=== Function Pointers ===

* Below we have an example that uses function pointers (taken from quantstart).
  How does it work?

#include <iostream>
double add(double left, double right) {
    return left + right;
}
double multiply(double left, double right) {
    return left * right;
}
double binary_op(double left, double right, double (*f)(double, double)) {
    return (*f)(left, right);
}
int main( ) {
    double a = 5.0;
    double b = 10.0;
    std::cout << "Add: " << binary_op(a, b, add) << std::endl;
    std::cout << "Multiply: " << binary_op(a, b, multiply) << std::endl;
    return 0;
}

* What is the meaning of the syntax "double (*f)(double, double)"?

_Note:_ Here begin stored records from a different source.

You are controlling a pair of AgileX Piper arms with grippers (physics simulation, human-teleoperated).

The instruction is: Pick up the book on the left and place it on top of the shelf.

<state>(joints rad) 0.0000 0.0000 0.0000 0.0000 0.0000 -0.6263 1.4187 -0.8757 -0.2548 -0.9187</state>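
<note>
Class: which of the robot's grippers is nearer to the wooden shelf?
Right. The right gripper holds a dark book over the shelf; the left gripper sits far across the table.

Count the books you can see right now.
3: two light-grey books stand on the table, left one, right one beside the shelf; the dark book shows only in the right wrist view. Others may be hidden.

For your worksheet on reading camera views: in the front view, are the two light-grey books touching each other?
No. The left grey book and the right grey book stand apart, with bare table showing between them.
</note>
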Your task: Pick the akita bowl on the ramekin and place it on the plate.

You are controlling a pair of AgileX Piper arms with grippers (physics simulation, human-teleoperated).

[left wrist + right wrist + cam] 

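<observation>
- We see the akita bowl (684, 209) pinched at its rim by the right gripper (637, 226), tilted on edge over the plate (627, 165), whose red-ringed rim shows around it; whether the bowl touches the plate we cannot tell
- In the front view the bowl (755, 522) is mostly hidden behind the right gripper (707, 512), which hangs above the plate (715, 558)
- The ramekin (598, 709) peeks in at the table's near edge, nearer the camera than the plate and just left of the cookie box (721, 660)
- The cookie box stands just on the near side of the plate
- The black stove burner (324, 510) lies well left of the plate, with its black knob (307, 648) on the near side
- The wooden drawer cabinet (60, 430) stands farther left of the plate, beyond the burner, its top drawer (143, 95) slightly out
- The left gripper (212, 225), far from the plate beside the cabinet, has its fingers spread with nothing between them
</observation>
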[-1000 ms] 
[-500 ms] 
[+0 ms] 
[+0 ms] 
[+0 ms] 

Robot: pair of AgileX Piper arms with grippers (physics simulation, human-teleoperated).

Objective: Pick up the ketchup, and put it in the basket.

* Can you assign functions to variables?

#include <iostream> 
double add(double left, double right) {
    return left + right;
}
double multiply(double left, double right) {
    return left * right;
}
int main( ) {
    double a = 5.0;
    double b = 10.0;
    auto f = add;
    std::cout << "Add: " << f(a, b) << std::endl;
    f = multiply;
    std::cout << "Multiply: " << f(a, b) << std::endl;
    return 0;
}

* What if we did not want to use 'auto'. What's the type of the functions?

int main( ) {
    double a = 5.0;
    double b = 10.0;
    //
    // This is how we declare a function pointer:
    double (*f)(double, double) = add; 
    std::cout << "Add: " << f(a, b) << std::endl;
    f = multiply;
    std::cout << "Multiply: " << f(a, b) << std::endl;
    return 0;
}

* How are function pointers useful?
- They let us parameterize operations!

* Can you give an example?

#include <vector>
#include <iostream>
void foreach(std::vector<int> vec, void (*f)(int)) {
  for (int &elem: vec) {
    f(elem);
  }
}
void print(int elem) {
  std::cout << elem << std::endl;
}
int main( ) {
  std::vector<int> vec = {1, 2, 3};
  foreach(vec, print);
}

* Can you make the foreach function generic?

#include <vector>
#include <iostream>
template <class T>
void foreach(std::vector<T> vec, void (*f)(T)) {
  for (T &elem: vec) {
    f(elem);
  }
}
void print(double elem) {
  std::cout << elem << std::endl;
}
int main( ) {
  std::vector<double> vec = {1, 2, 3};
  foreach(vec, print);
}

* And print, can you make it generic?

#include <vector>
#include <iostream>
template <class T>
void foreach(std::vector<T> vec, void (*f)(T)) {
  for (T &elem: vec) {
    f(elem);
  }
}
template <class T>
void print(T elem) {
  std::cout << elem << std::endl;
}
int main( ) {
  std::vector<int> vec_int = {1, 2, 3};
  std::vector<double> vec_dbl = {1.1, 2.2, 3.3};
  std::vector<std::string> vec_str = {"1_1", "2_2", "3_3"};
  foreach(vec_int, print);
  foreach(vec_dbl, print);
  foreach(vec_str, print);
}

* But, can you pass a different function to foreach?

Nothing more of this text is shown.